%%

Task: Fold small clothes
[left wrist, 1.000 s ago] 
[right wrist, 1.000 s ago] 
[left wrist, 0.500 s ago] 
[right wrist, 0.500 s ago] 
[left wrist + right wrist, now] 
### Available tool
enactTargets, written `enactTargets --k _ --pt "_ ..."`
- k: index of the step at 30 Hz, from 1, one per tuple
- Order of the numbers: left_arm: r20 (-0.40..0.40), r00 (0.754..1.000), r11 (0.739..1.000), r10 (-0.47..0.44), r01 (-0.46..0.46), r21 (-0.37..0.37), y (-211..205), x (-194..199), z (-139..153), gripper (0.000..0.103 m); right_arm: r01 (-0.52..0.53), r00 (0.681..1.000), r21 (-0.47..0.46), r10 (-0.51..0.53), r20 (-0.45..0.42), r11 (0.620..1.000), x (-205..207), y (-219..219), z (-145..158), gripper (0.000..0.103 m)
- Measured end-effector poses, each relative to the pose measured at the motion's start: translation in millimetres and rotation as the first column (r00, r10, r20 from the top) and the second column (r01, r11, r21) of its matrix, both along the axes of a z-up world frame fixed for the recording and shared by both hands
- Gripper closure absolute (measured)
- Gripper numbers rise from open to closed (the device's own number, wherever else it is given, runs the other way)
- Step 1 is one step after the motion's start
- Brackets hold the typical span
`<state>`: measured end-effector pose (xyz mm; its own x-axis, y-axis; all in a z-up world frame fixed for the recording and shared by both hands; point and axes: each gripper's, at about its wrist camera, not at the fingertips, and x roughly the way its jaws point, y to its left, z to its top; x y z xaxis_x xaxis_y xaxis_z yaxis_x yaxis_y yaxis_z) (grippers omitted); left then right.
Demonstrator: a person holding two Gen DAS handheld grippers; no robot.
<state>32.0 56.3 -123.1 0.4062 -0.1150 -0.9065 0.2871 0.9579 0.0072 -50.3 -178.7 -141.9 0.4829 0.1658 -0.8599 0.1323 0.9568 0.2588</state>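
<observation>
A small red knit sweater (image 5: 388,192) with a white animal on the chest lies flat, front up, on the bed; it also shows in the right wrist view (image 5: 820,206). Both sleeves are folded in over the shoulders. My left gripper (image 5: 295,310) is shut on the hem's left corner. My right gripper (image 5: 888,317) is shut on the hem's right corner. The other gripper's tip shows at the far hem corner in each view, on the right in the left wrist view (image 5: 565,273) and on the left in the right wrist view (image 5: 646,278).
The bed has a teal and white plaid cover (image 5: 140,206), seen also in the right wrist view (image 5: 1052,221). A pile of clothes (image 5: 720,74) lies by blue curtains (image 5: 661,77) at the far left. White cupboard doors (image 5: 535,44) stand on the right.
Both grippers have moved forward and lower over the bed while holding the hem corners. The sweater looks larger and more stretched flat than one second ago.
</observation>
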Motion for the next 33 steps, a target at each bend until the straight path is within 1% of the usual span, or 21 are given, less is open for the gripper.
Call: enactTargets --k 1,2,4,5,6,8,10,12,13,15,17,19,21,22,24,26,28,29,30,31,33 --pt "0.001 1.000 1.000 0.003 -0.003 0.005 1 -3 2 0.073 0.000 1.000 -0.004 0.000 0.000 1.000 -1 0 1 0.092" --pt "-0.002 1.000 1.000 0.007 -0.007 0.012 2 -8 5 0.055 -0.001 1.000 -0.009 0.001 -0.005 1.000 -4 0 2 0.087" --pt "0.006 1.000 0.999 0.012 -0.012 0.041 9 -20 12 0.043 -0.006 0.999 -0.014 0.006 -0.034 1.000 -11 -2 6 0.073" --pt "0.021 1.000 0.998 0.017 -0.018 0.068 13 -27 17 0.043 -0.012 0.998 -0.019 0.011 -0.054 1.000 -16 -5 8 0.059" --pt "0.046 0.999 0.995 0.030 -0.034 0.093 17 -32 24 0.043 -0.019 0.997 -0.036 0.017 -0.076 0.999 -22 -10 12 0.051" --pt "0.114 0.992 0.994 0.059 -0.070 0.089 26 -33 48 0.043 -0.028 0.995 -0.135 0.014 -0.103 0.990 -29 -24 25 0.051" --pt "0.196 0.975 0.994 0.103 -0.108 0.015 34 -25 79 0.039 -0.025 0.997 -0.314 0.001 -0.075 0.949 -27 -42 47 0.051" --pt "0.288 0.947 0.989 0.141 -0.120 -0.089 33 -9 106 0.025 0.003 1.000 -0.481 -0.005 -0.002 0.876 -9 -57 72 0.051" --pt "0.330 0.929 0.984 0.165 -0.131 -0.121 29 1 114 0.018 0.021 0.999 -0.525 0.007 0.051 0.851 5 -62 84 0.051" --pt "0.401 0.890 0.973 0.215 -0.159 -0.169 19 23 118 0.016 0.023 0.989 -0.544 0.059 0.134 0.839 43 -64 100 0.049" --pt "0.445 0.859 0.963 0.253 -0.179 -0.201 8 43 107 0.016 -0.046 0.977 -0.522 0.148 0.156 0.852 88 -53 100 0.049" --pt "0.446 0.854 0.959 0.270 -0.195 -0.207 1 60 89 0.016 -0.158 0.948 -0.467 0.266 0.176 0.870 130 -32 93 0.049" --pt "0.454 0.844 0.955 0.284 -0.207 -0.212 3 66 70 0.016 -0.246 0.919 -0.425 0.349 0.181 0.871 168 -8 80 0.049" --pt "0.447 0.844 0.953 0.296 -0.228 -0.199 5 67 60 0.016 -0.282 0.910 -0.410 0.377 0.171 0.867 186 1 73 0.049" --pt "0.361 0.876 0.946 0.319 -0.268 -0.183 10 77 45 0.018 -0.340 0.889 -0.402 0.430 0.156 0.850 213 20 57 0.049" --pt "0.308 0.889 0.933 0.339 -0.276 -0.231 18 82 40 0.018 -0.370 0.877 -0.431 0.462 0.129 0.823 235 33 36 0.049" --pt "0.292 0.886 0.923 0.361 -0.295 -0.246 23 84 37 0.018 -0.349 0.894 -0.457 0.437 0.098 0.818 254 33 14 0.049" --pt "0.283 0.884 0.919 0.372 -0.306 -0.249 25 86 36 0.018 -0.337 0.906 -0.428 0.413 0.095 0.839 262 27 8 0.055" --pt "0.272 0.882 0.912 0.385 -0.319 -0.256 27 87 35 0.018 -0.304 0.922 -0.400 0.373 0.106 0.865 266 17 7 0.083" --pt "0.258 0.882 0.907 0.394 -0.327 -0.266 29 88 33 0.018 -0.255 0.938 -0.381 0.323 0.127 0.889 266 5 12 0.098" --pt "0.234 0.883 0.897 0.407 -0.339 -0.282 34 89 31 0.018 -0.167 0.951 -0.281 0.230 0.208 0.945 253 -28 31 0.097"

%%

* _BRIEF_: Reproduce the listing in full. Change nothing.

* _ANSWER FOR THIS EXERCISE_:
Task: Fold small clothes
[left wrist, 1.000 s ago] 
[right wrist, 1.000 s ago] 
[left wrist, 0.500 s ago] 
[right wrist, 0.500 s ago] 
[left wrist + right wrist, now] 
### Available tool
enactTargets, written `enactTargets --k _ --pt "_ ..."`
- k: index of the step at 30 Hz, from 1, one per tuple
- Order of the numbers: left_arm: r20 (-0.40..0.40), r00 (0.754..1.000), r11 (0.739..1.000), r10 (-0.47..0.44), r01 (-0.46..0.46), r21 (-0.37..0.37), y (-211..205), x (-194..199), z (-139..153), gripper (0.000..0.103 m); right_arm: r01 (-0.52..0.53), r00 (0.681..1.000), r21 (-0.47..0.46), r10 (-0.51..0.53), r20 (-0.45..0.42), r11 (0.620..1.000), x (-205..207), y (-219..219), z (-145..158), gripper (0.000..0.103 m)
- Measured end-effector poses, each relative to the pose measured at the motion's start: translation in millimetres and rotation as the first column (r00, r10, r20 from the top) and the second column (r01, r11, r21) of its matrix, both along the axes of a z-up world frame fixed for the recording and shared by both hands
- Gripper closure absolute (measured)
- Gripper numbers rise from open to closed (the device's own number, wherever else it is given, runs the other way)
- Step 1 is one step after the motion's start
- Brackets hold the typical span
`<state>`: measured end-effector pose (xyz mm; its own x-axis, y-axis; all in a z-up world frame fixed for the recording and shared by both hands; point and axes: each gripper's, at about its wrist camera, not at the fingertips, and x roughly the way its jaws point, y to its left, z to its top; x y z xaxis_x xaxis_y xaxis_z yaxis_x yaxis_y yaxis_z) (grippers omitted); left then right.
Demonstrator: a person holding two Gen DAS handheld grippers; no robot.
<state>32.0 56.3 -123.1 0.4062 -0.1150 -0.9065 0.2871 0.9579 0.0072 -50.3 -178.7 -141.9 0.4829 0.1658 -0.8599 0.1323 0.9568 0.2588</state>
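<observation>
A small red knit sweater (image 5: 388,192) with a white animal on the chest lies flat, front up, on the bed; it also shows in the right wrist view (image 5: 820,206). Both sleeves are folded in over the shoulders. My left gripper (image 5: 295,310) is shut on the hem's left corner. My right gripper (image 5: 888,317) is shut on the hem's right corner. The other gripper's tip shows at the far hem corner in each view, on the right in the left wrist view (image 5: 565,273) and on the left in the right wrist view (image 5: 646,278).
The bed has a teal and white plaid cover (image 5: 140,206), seen also in the right wrist view (image 5: 1052,221). A pile of clothes (image 5: 720,74) lies by blue curtains (image 5: 661,77) at the far left. White cupboard doors (image 5: 535,44) stand on the right.
Both grippers have moved forward and lower over the bed while holding the hem corners. The sweater looks larger and more stretched flat than one second ago.
</observation>
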Motion for the next 33 steps, a target at each bend until the straight path is within 1% of the usual span, or 21 are given, less is open for the gripper.
Call: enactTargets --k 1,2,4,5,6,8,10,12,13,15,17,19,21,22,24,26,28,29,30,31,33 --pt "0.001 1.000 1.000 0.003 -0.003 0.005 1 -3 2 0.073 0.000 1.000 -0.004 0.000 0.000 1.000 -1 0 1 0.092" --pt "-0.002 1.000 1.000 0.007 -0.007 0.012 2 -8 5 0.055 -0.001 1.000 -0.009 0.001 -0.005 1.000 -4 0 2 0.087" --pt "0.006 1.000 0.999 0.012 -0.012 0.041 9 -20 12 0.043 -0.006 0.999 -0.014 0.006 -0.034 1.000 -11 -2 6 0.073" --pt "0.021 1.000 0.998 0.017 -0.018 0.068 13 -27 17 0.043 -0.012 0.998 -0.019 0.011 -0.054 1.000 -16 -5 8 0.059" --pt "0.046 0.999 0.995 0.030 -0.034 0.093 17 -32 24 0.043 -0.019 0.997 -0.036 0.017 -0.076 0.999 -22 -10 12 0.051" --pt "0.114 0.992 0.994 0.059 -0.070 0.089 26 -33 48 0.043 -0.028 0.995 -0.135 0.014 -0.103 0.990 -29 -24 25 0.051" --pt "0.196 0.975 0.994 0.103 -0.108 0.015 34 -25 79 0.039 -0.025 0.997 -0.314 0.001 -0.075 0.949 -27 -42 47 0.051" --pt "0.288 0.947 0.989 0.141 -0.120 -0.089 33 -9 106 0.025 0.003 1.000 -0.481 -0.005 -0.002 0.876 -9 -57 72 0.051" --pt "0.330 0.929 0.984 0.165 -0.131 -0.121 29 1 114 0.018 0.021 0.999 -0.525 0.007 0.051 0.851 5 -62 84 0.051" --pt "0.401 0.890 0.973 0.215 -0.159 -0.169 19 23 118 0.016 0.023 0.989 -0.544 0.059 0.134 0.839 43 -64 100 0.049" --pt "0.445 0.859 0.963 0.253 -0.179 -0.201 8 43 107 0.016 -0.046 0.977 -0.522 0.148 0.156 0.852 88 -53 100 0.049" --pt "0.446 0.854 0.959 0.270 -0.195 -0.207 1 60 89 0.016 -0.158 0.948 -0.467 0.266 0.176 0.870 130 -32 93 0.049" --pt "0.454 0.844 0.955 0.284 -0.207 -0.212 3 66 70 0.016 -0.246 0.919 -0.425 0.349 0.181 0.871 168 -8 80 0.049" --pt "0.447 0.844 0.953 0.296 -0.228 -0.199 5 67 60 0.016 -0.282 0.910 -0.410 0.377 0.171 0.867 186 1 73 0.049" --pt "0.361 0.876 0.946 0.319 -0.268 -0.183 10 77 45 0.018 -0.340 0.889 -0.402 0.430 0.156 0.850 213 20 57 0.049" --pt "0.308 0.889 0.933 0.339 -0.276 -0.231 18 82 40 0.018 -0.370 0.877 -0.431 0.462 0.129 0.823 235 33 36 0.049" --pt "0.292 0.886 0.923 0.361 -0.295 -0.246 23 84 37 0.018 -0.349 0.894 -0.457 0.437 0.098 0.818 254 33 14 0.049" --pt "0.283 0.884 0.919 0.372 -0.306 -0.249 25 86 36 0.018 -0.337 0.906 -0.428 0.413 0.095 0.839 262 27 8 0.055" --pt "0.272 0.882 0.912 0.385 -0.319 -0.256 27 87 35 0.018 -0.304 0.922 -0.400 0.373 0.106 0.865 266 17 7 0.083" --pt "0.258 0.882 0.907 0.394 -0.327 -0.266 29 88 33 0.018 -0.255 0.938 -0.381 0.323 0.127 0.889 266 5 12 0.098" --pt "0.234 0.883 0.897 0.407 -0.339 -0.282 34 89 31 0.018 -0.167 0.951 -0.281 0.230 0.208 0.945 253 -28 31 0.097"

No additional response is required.